Arrancar os pêlos

Como é que se começou a arrancar os pêlos? Foi esta questão que a Rebecca Herzig se debruçou no seu livro Plucked: A History of Hair Removal. A autora, com rigor académico, explora história dos pêlos e as suas práticas ao longo do tempo, principalmente em contexto norte-americano.

O fascínio pelos pêlos começou mais ou menos assim: os europeus chegaram às Américas e deparam-se com comunidades nativas com poucos pêlos. Nessa altura fizeram questão de realçar a sua superioridade através dos seus pêlos faciais. Um suposto sinal de racionalidade e capacidade intelectual. Assim se estabeleceram indicadores para hierarquias sociais, justificações para a colonização e controlo. Contudo, depois dos americanos nativos estarem devidamente controlados e separados nas reservas, outra assumpção de pêlos surgiu, em consonância com a teoria da evolução do Darwin. Ele, por sinal, era obcecado pelo tema. Dedicou alguns capítulos do seu trabalho a conjecturar como é que nos separamos dos nossos parentes primatas a esse nível. Talvez porque haveria uma escolha preferencial pela pele macia dos menos peludos? Talvez porque haveria facilidade de aguentar temperaturas altas, possibilitado a caça em horas quentes do dia? As massas rapidamente abraçaram a ideia de que a falta de pêlos seria um sinal de distanciamento primata. Quem esteve particularmente vulnerável a esta retórica foram as mulheres.
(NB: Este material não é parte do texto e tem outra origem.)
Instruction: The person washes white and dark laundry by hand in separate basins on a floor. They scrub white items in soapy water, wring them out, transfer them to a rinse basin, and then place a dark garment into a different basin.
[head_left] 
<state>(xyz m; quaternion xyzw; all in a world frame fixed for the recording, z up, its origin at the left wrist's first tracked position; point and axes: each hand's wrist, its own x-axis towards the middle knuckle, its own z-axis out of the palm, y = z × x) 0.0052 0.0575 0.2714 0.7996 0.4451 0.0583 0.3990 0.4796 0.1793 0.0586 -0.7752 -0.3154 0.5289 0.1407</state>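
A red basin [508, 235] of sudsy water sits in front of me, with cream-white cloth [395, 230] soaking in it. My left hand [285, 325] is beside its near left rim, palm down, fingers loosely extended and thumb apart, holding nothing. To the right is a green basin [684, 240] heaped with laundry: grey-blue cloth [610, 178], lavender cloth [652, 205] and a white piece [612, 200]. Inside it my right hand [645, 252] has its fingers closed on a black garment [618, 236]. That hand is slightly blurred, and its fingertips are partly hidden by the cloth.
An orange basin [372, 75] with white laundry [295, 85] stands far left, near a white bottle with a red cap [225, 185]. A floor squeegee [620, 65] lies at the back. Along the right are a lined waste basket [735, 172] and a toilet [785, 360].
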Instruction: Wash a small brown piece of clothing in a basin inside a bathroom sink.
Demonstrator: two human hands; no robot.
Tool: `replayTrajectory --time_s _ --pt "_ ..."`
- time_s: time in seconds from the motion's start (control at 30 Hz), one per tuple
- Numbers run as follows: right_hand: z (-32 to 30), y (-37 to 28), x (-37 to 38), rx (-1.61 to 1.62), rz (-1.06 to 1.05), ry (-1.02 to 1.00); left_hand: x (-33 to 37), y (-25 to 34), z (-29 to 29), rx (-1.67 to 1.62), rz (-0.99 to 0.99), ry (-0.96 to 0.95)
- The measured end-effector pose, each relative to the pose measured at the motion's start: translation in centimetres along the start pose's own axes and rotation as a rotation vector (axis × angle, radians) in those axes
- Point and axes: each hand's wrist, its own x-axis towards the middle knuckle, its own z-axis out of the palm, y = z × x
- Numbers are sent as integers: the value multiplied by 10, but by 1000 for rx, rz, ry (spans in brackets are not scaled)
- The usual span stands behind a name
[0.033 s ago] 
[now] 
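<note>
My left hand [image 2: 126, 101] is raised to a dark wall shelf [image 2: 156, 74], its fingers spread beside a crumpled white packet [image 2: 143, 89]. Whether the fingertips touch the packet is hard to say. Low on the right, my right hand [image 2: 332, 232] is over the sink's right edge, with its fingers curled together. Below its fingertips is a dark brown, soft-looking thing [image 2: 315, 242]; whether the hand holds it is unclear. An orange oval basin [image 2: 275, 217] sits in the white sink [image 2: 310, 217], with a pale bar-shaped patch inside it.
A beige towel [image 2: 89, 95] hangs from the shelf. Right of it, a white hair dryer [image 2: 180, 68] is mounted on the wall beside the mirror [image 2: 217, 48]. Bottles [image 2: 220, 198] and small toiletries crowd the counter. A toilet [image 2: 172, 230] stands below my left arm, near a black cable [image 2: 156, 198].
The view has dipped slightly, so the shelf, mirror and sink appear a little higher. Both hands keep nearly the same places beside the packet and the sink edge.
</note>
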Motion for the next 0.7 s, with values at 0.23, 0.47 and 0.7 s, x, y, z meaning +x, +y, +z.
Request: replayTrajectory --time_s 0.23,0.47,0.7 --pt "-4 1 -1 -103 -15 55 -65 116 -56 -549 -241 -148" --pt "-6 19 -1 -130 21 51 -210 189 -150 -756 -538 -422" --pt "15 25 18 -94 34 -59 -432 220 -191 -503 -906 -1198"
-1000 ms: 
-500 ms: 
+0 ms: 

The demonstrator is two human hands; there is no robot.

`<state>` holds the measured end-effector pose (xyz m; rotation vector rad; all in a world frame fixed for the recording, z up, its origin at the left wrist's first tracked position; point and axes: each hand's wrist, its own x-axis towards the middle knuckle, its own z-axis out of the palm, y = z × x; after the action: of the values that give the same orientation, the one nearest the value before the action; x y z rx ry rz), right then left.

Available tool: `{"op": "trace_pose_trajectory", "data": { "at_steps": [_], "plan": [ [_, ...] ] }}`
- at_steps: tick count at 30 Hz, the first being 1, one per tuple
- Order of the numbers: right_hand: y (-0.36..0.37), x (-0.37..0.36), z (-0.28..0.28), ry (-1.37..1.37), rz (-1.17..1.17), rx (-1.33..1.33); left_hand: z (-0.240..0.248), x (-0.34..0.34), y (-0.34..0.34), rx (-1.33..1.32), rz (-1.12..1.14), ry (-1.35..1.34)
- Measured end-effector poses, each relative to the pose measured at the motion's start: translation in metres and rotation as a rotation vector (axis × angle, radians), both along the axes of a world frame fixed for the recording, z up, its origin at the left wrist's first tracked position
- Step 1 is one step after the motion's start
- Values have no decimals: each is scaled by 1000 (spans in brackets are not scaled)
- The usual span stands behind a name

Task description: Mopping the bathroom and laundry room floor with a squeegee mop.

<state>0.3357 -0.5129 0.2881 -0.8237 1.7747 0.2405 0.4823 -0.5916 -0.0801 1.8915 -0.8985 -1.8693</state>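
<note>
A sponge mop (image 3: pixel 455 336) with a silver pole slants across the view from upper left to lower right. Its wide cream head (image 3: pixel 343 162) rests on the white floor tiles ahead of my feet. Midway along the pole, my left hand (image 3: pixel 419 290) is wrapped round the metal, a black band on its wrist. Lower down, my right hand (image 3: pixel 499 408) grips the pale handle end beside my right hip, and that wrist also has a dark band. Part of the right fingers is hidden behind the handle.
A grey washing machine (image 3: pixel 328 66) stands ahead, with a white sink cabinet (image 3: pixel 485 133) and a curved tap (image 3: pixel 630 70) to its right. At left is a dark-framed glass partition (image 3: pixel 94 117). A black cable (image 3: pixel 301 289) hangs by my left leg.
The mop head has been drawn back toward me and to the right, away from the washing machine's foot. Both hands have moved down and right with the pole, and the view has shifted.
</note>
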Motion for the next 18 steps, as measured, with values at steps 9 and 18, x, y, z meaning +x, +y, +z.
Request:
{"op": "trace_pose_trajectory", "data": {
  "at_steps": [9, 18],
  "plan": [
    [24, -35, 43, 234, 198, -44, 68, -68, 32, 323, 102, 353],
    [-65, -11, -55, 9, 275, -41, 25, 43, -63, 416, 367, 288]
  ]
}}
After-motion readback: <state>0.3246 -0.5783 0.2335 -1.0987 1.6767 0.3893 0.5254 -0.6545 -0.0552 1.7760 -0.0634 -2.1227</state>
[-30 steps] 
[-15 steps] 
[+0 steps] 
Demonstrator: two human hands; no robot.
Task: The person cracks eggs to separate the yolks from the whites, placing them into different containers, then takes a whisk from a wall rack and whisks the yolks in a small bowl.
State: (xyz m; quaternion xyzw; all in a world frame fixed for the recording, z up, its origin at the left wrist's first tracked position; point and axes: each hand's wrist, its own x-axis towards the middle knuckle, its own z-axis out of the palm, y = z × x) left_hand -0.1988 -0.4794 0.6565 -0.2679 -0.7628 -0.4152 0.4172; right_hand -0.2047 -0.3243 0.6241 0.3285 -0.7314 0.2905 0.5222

As mulheres têm o poder de parir e amamentar. São funções que as aproximam do seu legado animal, um legado do qual o ser humano muito tenta se afastar. Os pêlos são por isso um lembrete dessa ligação evolutiva. Daí a importância de limpá-los, minimizá-los ao máximo. Durante o movimento sufragista os pêlos foram altamente escrutinados. Os pêlos, os responsáveis pelas tendências emancipatórias, eram tidos como demasiado masculinos, animalescos e pouco higiénicos.

Muitos objectos e técnicas para acabar com pêlos supérfluos foram desenvolvidos desde a segunda metade do séc. XIX. Muitos cremes depilatórios foram comercializados contendo substâncias tóxicas. Há quem tenha morrido com produtos que só as desenvencilhavam da penugem por três semanas. Claro que desde cedo que se tentou descobrir formas mais definitivas de remover pêlos, como a electrose ou raio-x, que não tiveram a devida supervisão e cuidado científico. Os efeitos secundários prejudicaram muitas mulheres na altura, no início do século XX.

Apesar de uma das conclusões do livro ser que os padrões sociais estão sempre em mutação, e que o status quo é frágil e precário, os pêlos continuam a ser alvo de muito desdém actualmente. A tecnologia, contudo, já é muito mais avançada. Quem tiver meninas na família terá assistido, certamente, como se torna numa questão importante do seu desenvolvimento e entrada na adolescência. Apesar de um tópico menos contencioso, não deixa de ser um rito de passagem: a primeira vez que arrancam os pêlos.

Eu nunca me esquecerei da minha primeira vez. Tinha uma tia que era esteticista e ela já tinha tornado muito claro que as minhas pernas teriam de ser depiladas o quanto antes. Eu anuí, quem quer ser a pré-adolescente peluda? A dor, o cheio da cera, as lições tricológicas de como não aumentar ainda mais a densidade de pêlos da minha situação já precária ficaram gravadas na minha memória. O que vale é que teria como resolver este meu estado decrépito: visitá-la de três em três semanas, passar por dores indiscritíveis e gastar dinheiro. Sem pêlos, tudo ficaria bem.

Várias antes de mim passaram pelo mesmo. Há mais de 150 anos que os pêlos supérfluos continuam a ser arrancados de muitas maneiras, e continuam a ser objecto de controlo. Já para não falar dos pêlos púbicos e das suas muitas possíveis apresentações. A verdade é que agora, nas tentativas de desmantelar binarismos de género, os pêlos têm sido altamente implicados. Em pleno século XIX, já é um acto político decidir não arrancar os pêlos. Ostentá-los é uma forma de contrariar a representação do pêlo que vive fora do couro cabeludo. Ainda que muitas pessoas continuem, e continuarão, a ser plucked.